Hallo Herr Haferburg! Vielen Dank für diesen Artikel - er ist Balsam für meine Seele! Wie auch viele andere Artikel dieses Portals. Auch ich gehöre wohl zu denen, die gern die (mehr oder weniger) unterhaltsamen Kommentare zu bestimmten Publikationen lesen - wenn es denn möglich ist! In dieser Hinsicht bin ich, wohl ähnlich wie Sie, Herr Haferburg, überrascht von Herrn Aust’s Entscheidung im “Sinne des Qualitätsanspruchs” indirekte Meinungs"verdrängung” zu betreiben. Soll er.  Ist das nicht im Grunde schon “rechts” im Sinne von konservativ? Schließlich scheint mir die “derzeitige” Bewertung der allgemeinen Leser- bzw. Kommentatoren-Intelligenz durch viele Redakteure bzw. Moderatoren bzw. “Journalisten” nun schon als lange etabliert. Verstehen Sie mich bitte nicht falsch - es gibt aus meiner Sicht sehr viele Kommentatoren mit fragwürdiger Artikulation - die muss man nicht unbedingt lesen. Die Entscheidungsfreiheit diesbezüglich wird gern mal mit, für mich so empfundenen, Argumenthülsen wie “möglicherweise justiziabel” oder eben “Qualitätsanspruchssicherung” unterlaufen. Ich bin juristisch leider nicht firm genug ob eine Absicherung durch die jeweiligen AGB gewährleistet werden kann und mache es mir da einfach: Ich lese das entsprechende Format einfach nicht mehr! Nun, zumindest vorerst - teils wegen mangelnder Stringenz, teils wegen der Beobachtung der allgemeinen Publikations-Entwicklung.

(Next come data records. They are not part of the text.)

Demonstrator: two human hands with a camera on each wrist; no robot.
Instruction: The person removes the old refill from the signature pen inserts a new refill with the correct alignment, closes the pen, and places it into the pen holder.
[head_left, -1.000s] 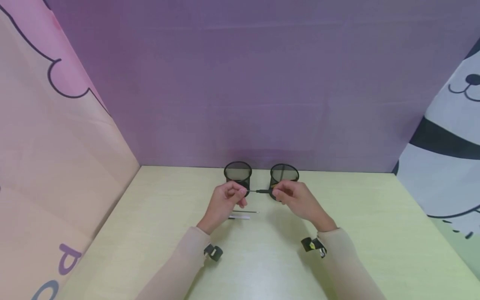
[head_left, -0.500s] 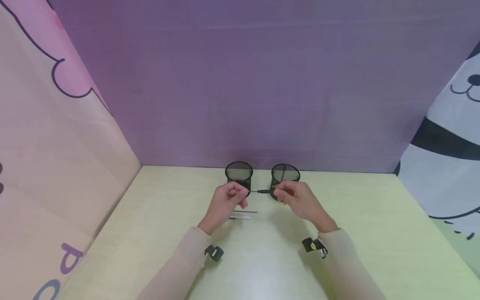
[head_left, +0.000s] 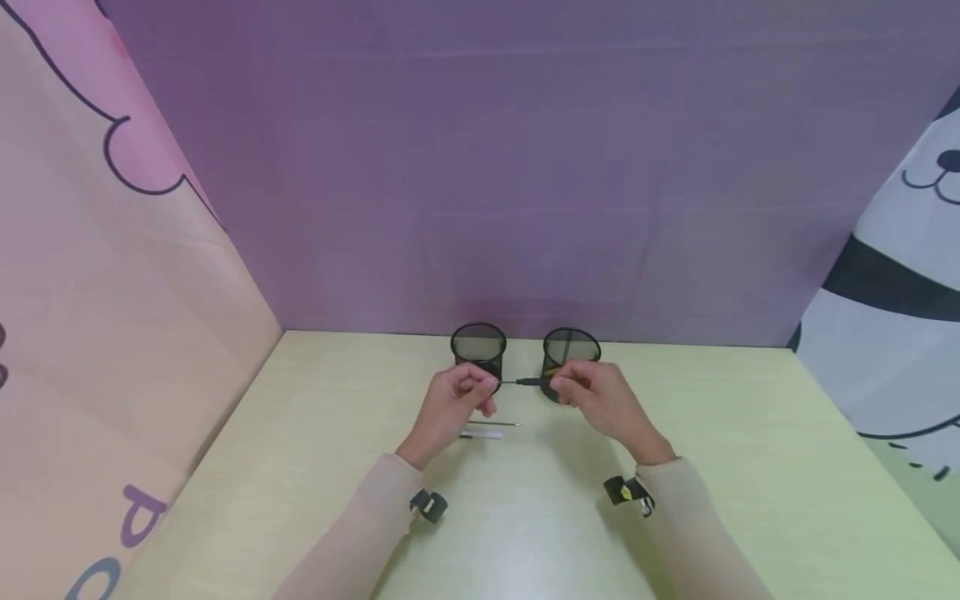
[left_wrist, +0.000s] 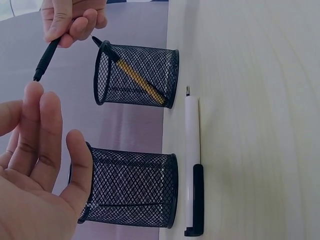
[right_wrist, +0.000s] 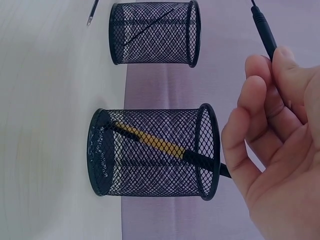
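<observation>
My right hand (head_left: 600,398) pinches a slim black pen-like barrel (right_wrist: 264,31), with grooves near its narrow end. From that end a thin rod (head_left: 507,382) runs to my left hand (head_left: 454,403), whose thumb and forefinger pinch it. The two hands hold the pieces level, above the table, in front of the mesh cups. On the table below lie a white pen (left_wrist: 192,145) with a black clip and, alongside it, a thin dark rod (head_left: 495,423) with a shiny metal tip. Whether the pinched rod goes inside the barrel is hidden.
Two black mesh pen cups stand at the table's back edge. The right cup (right_wrist: 155,180) holds a yellow-and-black pen (right_wrist: 155,142); the left cup (left_wrist: 131,187) shows no pen. A purple backdrop (head_left: 480,167) rises behind the table (head_left: 750,467).
My right hand and the black barrel shift very slightly right. Otherwise the hands keep their grips, and the cups and things on the table stay put apart from a small camera drift.
</observation>
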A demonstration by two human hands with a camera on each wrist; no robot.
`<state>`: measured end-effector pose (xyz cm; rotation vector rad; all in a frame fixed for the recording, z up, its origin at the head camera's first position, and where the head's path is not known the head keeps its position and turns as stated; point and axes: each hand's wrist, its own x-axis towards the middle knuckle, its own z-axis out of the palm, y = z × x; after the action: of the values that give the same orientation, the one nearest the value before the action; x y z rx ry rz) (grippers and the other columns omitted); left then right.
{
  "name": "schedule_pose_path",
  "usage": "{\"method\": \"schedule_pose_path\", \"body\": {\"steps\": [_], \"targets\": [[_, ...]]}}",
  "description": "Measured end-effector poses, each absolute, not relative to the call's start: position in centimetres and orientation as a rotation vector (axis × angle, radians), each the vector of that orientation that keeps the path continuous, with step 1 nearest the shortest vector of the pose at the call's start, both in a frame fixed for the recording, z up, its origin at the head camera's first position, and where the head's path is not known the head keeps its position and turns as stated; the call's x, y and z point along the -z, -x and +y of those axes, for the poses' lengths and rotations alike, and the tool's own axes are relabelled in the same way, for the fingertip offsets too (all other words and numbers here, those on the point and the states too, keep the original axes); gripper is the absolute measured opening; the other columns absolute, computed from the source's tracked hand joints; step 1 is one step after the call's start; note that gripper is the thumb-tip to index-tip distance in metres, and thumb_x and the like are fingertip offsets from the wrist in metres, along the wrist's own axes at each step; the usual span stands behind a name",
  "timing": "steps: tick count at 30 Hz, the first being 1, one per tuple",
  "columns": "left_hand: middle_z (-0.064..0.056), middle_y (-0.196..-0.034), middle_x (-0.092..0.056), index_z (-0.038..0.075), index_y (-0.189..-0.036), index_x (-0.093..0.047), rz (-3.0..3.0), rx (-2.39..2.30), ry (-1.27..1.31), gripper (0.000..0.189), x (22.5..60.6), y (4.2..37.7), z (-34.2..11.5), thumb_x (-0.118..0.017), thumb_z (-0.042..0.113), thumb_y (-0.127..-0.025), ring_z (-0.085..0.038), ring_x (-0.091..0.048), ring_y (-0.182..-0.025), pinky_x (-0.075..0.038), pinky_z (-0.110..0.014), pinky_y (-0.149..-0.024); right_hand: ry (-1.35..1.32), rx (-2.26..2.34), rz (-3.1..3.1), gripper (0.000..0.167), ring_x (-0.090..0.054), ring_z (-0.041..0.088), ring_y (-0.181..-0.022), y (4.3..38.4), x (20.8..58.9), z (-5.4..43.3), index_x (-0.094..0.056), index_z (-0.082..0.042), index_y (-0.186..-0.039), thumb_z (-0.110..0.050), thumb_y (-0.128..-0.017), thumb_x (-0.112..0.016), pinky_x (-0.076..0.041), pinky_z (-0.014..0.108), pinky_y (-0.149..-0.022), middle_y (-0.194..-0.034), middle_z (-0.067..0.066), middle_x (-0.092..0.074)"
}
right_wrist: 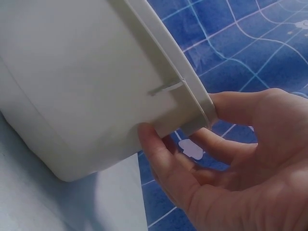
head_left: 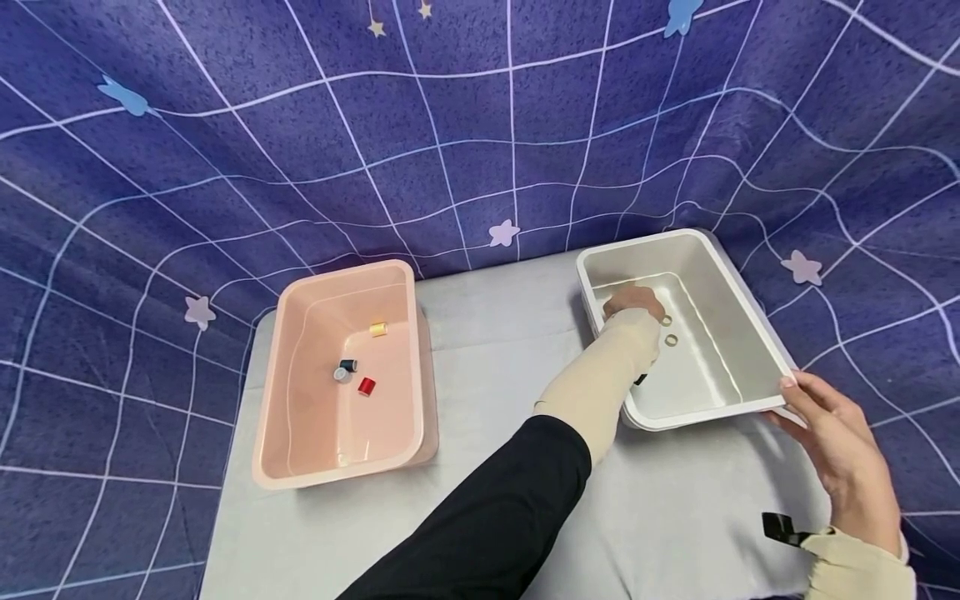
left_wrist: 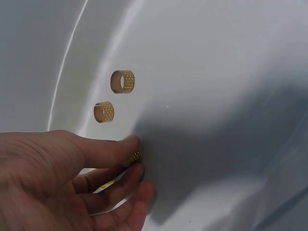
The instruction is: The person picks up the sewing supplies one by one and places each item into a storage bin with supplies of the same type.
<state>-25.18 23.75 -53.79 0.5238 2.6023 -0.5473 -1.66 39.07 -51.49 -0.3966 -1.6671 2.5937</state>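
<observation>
My left hand (head_left: 633, 302) reaches down into the white bin (head_left: 738, 411) at the right of the table. In the left wrist view, the thumb and fingers of that hand pinch a dimpled brass-coloured ring (left_wrist: 135, 157), mostly hidden by the fingertips. Two similar rings, an upper one (left_wrist: 128, 82) and a lower one (left_wrist: 109, 111), lie apart on the bin floor beyond the thumb. A bit of yellow shows below the fingers; I cannot tell what it is. My right hand (head_left: 847, 442) grips the bin's near right corner, thumb and fingers around the rim.
A pink bin (head_left: 416, 367) stands on the left of the grey-covered table (head_left: 495, 367). Inside it lie a yellow thread spool (head_left: 378, 329), a red spool (head_left: 367, 387), a dark spool (head_left: 348, 365) and a white spool (head_left: 341, 374). A blue patterned curtain (head_left: 465, 125) surrounds the table.
</observation>
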Motion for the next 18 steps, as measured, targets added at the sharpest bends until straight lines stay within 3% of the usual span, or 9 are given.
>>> {"method": "schedule_pose_path", "body": {"steps": [5, 12, 18], "targets": [[0.011, -0.111, -0.064, 0.034, -0.121, -0.067, 2.578, 0.639, -0.567, 0.048, 53.6, 24.8, 23.6, -0.080, 0.041, -0.074, -0.008, -0.060, -0.080, -0.052, -0.027, -0.053, 0.399, -2.580, -1.689, 0.027, -0.076, 0.006, -0.092, 1.7, 51.5, 39.1, -0.075, -0.014, -0.111, 0.002, -0.105, -0.054, -0.063, 0.023, -0.075, -0.104, -0.006, -0.079], [0.015, -0.121, -0.069, 0.043, -0.126, -0.070, 2.577, 0.480, -0.419, 0.042, 53.4, 25.2, 23.9, -0.078, 0.037, -0.086, -0.011, -0.063, -0.088, -0.055, -0.036, -0.055, 0.408, -2.583, -1.692, 0.027, -0.076, 0.006, -0.092, 1.7, 51.5, 38.9, -0.076, -0.014, -0.110, 0.002, -0.105, -0.054, -0.063, 0.023, -0.076, -0.102, -0.007, -0.078], [0.015, -0.117, -0.070, 0.042, -0.124, -0.071, 2.593, 0.438, -0.383, 0.036, 52.1, 24.4, 23.6, -0.076, 0.035, -0.090, -0.010, -0.063, -0.086, -0.055, -0.035, -0.060, 0.409, -2.588, -1.680, 0.027, -0.076, 0.006, -0.092, 1.6, 51.5, 38.9, -0.076, -0.014, -0.110, 0.002, -0.105, -0.054, -0.063, 0.023, -0.076, -0.102, -0.006, -0.078]]}}
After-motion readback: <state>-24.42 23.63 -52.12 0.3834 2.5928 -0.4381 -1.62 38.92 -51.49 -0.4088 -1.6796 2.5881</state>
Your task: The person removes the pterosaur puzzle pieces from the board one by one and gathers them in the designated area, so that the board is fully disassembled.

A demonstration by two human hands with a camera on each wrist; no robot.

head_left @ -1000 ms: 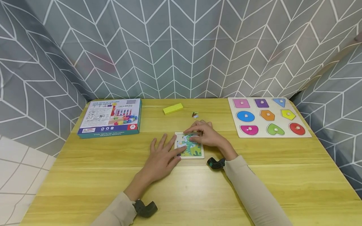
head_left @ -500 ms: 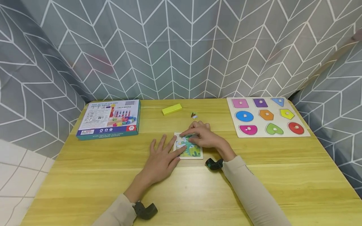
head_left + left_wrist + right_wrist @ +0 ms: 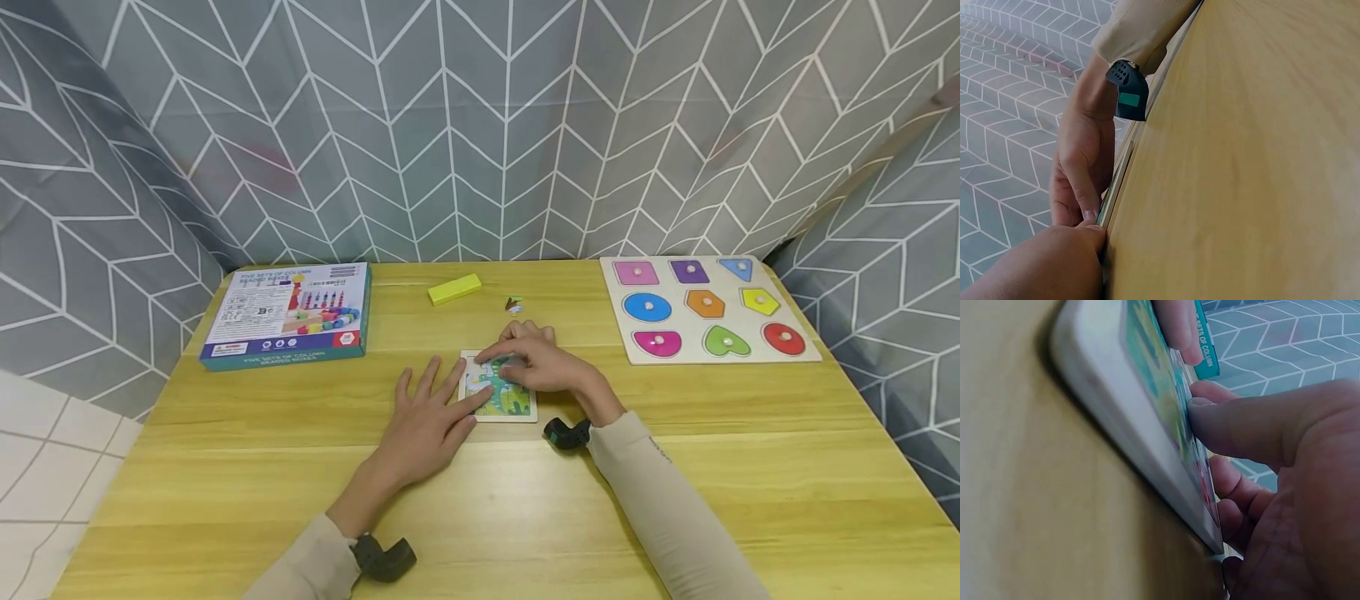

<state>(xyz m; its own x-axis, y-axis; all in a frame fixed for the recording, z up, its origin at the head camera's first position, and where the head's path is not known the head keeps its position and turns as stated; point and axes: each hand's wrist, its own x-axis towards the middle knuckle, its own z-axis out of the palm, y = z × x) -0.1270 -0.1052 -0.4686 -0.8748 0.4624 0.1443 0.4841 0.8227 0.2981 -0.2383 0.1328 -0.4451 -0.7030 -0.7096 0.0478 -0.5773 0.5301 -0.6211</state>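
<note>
Left of the shape board on the desk, we rest a spread-fingered left hand and a bent-fingered right hand on the puzzle, unable to tell whether the right pinches anything; the puzzle looks light and stiff, best held by its pale rim.

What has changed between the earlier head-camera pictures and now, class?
The right hand has shifted slightly: its index finger reaches further left and nearer the person over the picture puzzle. No new grip or release is clear. The left hand, loose piece, yellow block, box and shape board stayed put.
</note>
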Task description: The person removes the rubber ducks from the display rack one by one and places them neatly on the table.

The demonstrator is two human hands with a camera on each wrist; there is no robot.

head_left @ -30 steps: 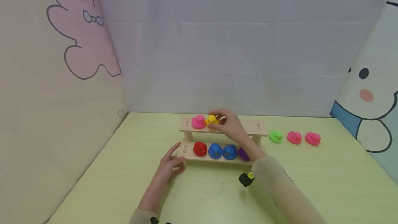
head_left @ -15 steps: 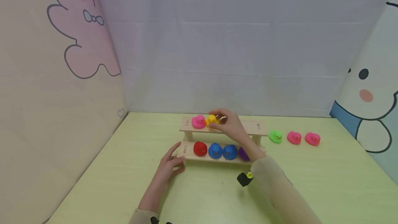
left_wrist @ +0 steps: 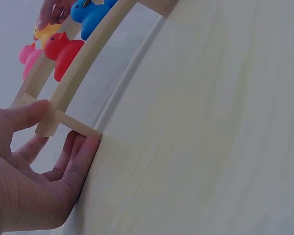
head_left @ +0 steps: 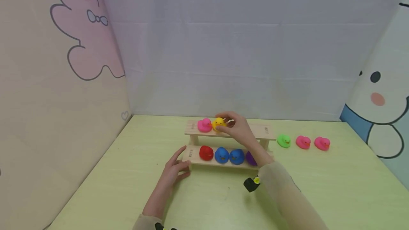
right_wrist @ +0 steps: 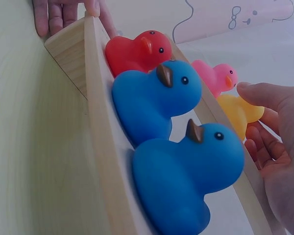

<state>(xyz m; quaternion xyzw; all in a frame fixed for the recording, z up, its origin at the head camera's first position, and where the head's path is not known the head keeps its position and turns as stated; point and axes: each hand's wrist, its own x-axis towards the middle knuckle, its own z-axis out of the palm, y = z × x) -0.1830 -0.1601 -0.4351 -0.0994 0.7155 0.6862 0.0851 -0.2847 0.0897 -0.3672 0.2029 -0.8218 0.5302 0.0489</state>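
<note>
A two-tier wooden stand (head_left: 193, 156) carries a row of rubber ducks. On its upper shelf, my right hand (head_left: 239, 129) pinches a yellow rubber duck (head_left: 218, 123) between thumb and fingers, close beside a pink duck (head_left: 203, 125). My left hand (head_left: 171, 174) holds the left end of the lower shelf; in the left wrist view the thumb lies at the shelf's end and the fingers at the leg (left_wrist: 76, 124). Along the lower shelf sit a red duck (head_left: 206, 153), two blue ducks (head_left: 221, 155) and a purple duck (head_left: 250, 158), partly hidden by my right forearm.
To the right of the stand, a green duck (head_left: 283, 140) and two pink ducks (head_left: 303, 142) stand in a line on the pale table (head_left: 345, 180). A white curtain (head_left: 223, 63) hangs behind, and printed panels flank both sides.
Almost nothing moves. The right hand keeps its pinch on the yellow duck at the same spot, and the left hand stays on the stand; the head view shifts very slightly.
</note>
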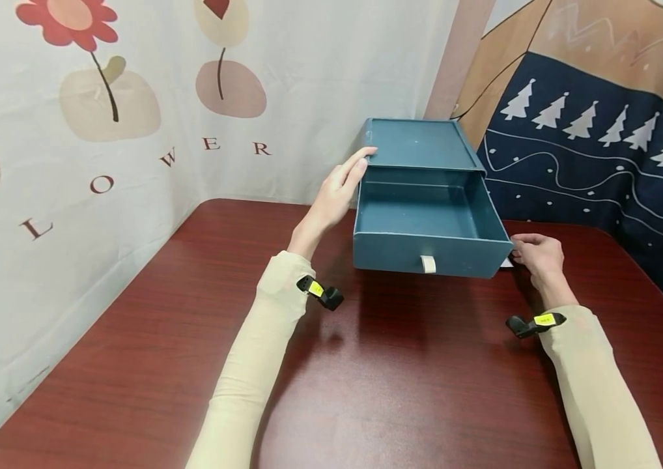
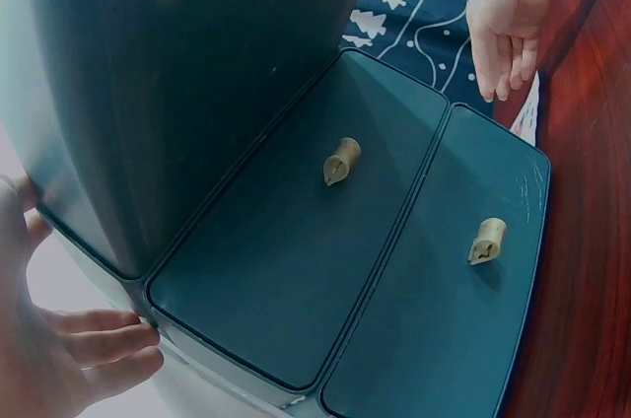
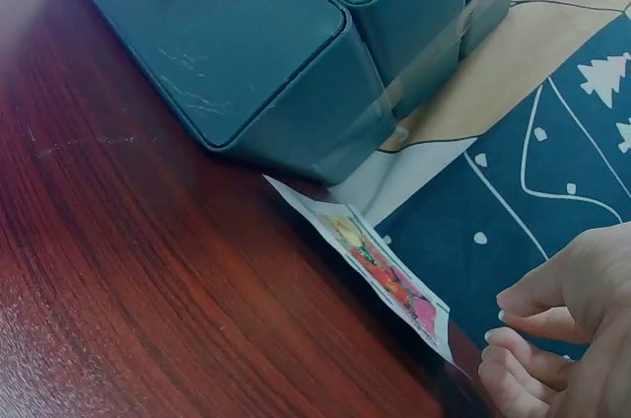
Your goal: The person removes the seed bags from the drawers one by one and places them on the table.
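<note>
A teal drawer box (image 1: 422, 143) stands at the back of the table, its top drawer (image 1: 390, 251) pulled out. Nothing shows inside that drawer. My left hand (image 1: 331, 195) rests its fingers against the box's upper left side; in the left wrist view the fingers lie fairly straight beside it. On the box's right, my right hand (image 1: 544, 257) hovers with loosely bent fingers close to a white card (image 3: 370, 265) printed with colourful flowers. A small gap shows between those fingers and the card in the right wrist view.
Two lower drawers are closed, with beige pull tabs (image 2: 341, 162) on their fronts. The reddish-brown table (image 1: 238, 312) spreads in front of the box. A white printed curtain (image 1: 308, 78) hangs behind and left, a dark blue tree-patterned cloth (image 1: 589, 169) to the right.
</note>
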Tool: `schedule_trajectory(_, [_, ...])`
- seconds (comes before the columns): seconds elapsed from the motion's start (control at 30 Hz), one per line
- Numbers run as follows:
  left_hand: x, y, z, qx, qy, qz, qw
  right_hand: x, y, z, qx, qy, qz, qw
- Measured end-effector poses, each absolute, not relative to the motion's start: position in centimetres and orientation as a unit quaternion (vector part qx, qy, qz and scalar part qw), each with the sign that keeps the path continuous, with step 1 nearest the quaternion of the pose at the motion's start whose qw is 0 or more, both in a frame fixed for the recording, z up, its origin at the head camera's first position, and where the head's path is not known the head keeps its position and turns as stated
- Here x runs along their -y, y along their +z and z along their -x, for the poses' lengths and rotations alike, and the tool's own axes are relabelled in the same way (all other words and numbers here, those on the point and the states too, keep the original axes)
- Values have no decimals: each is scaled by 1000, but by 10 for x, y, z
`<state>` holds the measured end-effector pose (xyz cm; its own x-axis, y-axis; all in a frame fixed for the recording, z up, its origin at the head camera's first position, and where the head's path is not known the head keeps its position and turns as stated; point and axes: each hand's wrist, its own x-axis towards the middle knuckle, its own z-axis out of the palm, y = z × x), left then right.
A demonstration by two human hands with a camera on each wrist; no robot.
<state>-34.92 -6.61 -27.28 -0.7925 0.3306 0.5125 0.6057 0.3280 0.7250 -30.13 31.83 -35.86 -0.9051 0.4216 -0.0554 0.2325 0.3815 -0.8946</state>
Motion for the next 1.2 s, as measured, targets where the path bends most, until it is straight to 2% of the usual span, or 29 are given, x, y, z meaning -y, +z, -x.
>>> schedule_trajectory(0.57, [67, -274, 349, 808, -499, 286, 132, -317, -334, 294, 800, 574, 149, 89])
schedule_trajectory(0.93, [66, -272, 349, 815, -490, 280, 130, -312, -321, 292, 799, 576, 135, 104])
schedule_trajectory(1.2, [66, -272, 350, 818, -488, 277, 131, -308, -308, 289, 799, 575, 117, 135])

Matthias Herse / 09.03.2016

Den hiesigen Wahnsinn wunderbar auf den Punkt gebracht! Danke für dieses Ventil…

Michael Lorenz / 09.03.2016

Ehrlich gesagt, handhabe ich das seit einiger Zeit noch eine Stufe weiter: ich lese - insbesondere bei der WELT - die Artikel GAR nicht mehr, sondern NUR noch die Leserkommentare. (Es ist schon erstaunlich, wie gut man da bereits informiert wird!) Um mit Nachrichten rundum gut versorgt zu sein, lese ich sonst ausschließlich Blogs wie hier die ACHSE, Roland Tichy, Science Sceptical u.v.m, da gibt es ja, dem Silizium sei Dank, in Zeiten des Internets genug Auswahl guter Quellen. Und - fair ist fair - das eingesparte Geld für Medien sollte dann schon als Spenden an die einzig verbliebenden Qualitätsmedien gehen … Ich teile auch speziell die Enttäuschung über Herrn Aust - schade drum, ich hatte schon gehofft, erstmalig seit 5 Jahren endlich wieder einmal ein Printmedium abonnieren zu können. Na, dann eben nicht ... Und: nachdem ich den Haupttext ohnehin nicht lese und die Kommentare nun nicht mehr lesen kann, weil in völlig unangemessener Arroganz zugeriegelt - na, dann gibt es halt noch nicht mal mehr Klicks! Ich kann mit kräftig zurückgehenden Abos wunderbar leben. Die auch?

Eckhard Löschner / 09.03.2016

Bei mir ist es teilweise noch schlimmer. Ich lese z. B. bei einigen Spiegel-Kolumnisten, wenn überhaupt, nur die Leserkommentare. Die Kolumne selbst spar ich mir. Nach Jahren der Lektüre reicht oft die Überschrift und der Name des Autors aus, um den Inhalt des Textes vorherzusagen. Und eigentlich betrifft es auch den Rest des Journalismus. Immer öfter zeigen Bildauswahl und Überschrift bereits an, über was ich gleich belehrt werde, wenn ich weiter lese.